Jetzt wo mir bewusst wird, wo das alles enden wird, spüre ich einen Stich an der Stelle, wo einst mein Herz pochte. Ich versuche mich der Geschwindigkeit seines Lebens anzupassen und ihn irgendwie zu berühren. Er wurde lange nicht mehr berührt. Und obwohl er mich weder hören, noch spüren kann, scheint er nachts in seinen Träumen auf mich zu reagieren. So suche ich einen Weg dorthin und halte mich an den Grashalmen fest, die er sich herbeiträumt. Er lässt einen Drachen steigen, ganz hoch hinauf über sattgrünen Feldern. Ein einziger großer Baum inmitten des Grüns. Ich sitze unter dem Baum und beobachte ihn, wie er freudig springt und den Drachen überholt, bis sich dieser in der Krone verheddert. Er ist wieder ein kleiner Junge, ungefähr sechs Jahre alt. Im Schneidersitz lässt er sich vor mir nieder, streckt seinen Arm nach oben zu den tiefhängenden Ästen. Er pflückt sich einen Wunsch und steckt ihn sich in den Mund.

So feig und dumm wie ich es damals war, wünscht er sich, bei mir zu sein. Ist sich des Preises nicht bewusst, kann nicht abschätzen, was er sich selbst vorenthält. Er zehrt von seinem Weltenschmerz, ich zerre und rangle mit den Möglichkeiten, ihn vom Vorhaben abzubringen. Ist er selbst im Traum schon so tief ins Gras gesunken, dass ich ihn kaum noch erreichen kann. Versuche seinen Traum zu beeinflussen, ihn zu steuern und das Ruder rumzureißen. Ich schreibe ihm einen Brief in sein Gesicht, in der Hoffnung, dass ihn die Erkenntnis im Spiegel trifft. Ich zeige ihm ein Labyrinth aus Einsamkeit, Schatten, Schmerz und Angst. Pflanze ihm Bilder vom ewigen Krieg gegen sich selbst in sein Gehirn und rüttle an seinem Bewusstsein. Zum Vergleich zeige ich ihm die schönen Seiten aus dem Bilderbuch Leben, dir mir nie gezeigt wurden. Wenn ich könnte, würde ich für ihn leben, um ihm alles Schöne zu zeigen.

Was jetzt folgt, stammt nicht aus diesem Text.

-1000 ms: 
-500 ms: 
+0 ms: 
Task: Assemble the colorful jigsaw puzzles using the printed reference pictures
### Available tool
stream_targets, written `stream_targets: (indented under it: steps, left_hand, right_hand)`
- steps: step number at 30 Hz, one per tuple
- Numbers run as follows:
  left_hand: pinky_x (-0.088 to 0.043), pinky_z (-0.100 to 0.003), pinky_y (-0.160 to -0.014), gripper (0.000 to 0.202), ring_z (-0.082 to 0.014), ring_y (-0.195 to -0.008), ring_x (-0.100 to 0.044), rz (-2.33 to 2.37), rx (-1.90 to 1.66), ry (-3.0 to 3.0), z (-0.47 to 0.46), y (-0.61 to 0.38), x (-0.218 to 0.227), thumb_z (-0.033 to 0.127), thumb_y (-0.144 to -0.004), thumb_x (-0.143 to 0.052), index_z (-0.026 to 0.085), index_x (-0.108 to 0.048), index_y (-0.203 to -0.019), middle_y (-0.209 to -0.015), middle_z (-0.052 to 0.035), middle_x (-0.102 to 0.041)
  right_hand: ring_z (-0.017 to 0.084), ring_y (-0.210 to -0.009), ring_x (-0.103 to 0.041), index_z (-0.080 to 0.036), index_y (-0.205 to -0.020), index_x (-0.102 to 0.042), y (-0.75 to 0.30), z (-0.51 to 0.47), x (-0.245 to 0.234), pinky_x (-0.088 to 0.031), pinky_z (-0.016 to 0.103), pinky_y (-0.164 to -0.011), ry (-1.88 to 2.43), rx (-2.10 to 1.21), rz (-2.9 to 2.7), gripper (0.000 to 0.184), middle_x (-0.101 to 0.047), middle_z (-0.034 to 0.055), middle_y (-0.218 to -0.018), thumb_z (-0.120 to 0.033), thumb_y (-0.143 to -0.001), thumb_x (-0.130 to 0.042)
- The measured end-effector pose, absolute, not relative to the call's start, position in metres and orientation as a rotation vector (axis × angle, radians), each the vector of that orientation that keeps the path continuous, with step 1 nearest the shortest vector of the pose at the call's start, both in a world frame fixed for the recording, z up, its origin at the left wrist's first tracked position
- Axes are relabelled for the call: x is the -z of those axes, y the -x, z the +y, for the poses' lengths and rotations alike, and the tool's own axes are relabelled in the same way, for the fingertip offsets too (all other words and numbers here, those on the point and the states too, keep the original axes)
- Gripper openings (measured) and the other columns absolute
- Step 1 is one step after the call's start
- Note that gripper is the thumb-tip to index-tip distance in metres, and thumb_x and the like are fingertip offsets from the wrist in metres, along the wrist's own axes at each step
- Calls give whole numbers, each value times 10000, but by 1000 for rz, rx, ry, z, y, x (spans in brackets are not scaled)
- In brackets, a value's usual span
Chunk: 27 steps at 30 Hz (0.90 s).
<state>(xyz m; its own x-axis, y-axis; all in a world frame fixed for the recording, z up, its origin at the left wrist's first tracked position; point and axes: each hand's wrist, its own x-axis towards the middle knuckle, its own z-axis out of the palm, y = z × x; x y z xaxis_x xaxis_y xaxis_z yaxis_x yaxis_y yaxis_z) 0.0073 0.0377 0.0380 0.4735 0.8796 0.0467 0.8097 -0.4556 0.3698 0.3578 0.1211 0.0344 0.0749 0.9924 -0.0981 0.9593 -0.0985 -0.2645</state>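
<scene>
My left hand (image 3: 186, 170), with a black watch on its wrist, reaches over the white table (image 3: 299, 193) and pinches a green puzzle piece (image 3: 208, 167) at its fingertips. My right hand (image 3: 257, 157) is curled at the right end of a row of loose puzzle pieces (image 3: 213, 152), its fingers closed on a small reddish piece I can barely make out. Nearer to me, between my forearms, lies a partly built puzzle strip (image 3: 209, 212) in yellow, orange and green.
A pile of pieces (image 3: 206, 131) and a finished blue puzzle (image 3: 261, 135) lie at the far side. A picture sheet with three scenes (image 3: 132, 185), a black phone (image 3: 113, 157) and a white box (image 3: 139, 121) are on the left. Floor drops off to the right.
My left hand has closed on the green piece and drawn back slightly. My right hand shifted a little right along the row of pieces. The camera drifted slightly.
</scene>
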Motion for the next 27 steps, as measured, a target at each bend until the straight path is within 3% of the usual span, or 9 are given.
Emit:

Trotz Schutzmantel halb erfroren, sitzt er nun schon seit Stunden reglos unter dem Baum. Mit dem Morgenrot erwacht ein Hoffnungsschimmer, als er sich die salzig verklebten Augen reibt und in der Ferne ein Stück Zukunft entdeckt. Er macht sich neugierig auf den Weg dorthin und lässt mich hier sitzen. Ein einziger Blick über seine Schulter zurück und ich verspreche stumm, auch für viele Ewigkeiten auf ihn zu warten. Nachdem er aus meinem Sichtfeld verschwindet, warte ich nur noch auf das plötzliche Erwachen. Doch es passiert nichts. Neben der leeren Packung Tabletten wird er ewig ruhen, denn das ist einfacher als Kämpfen.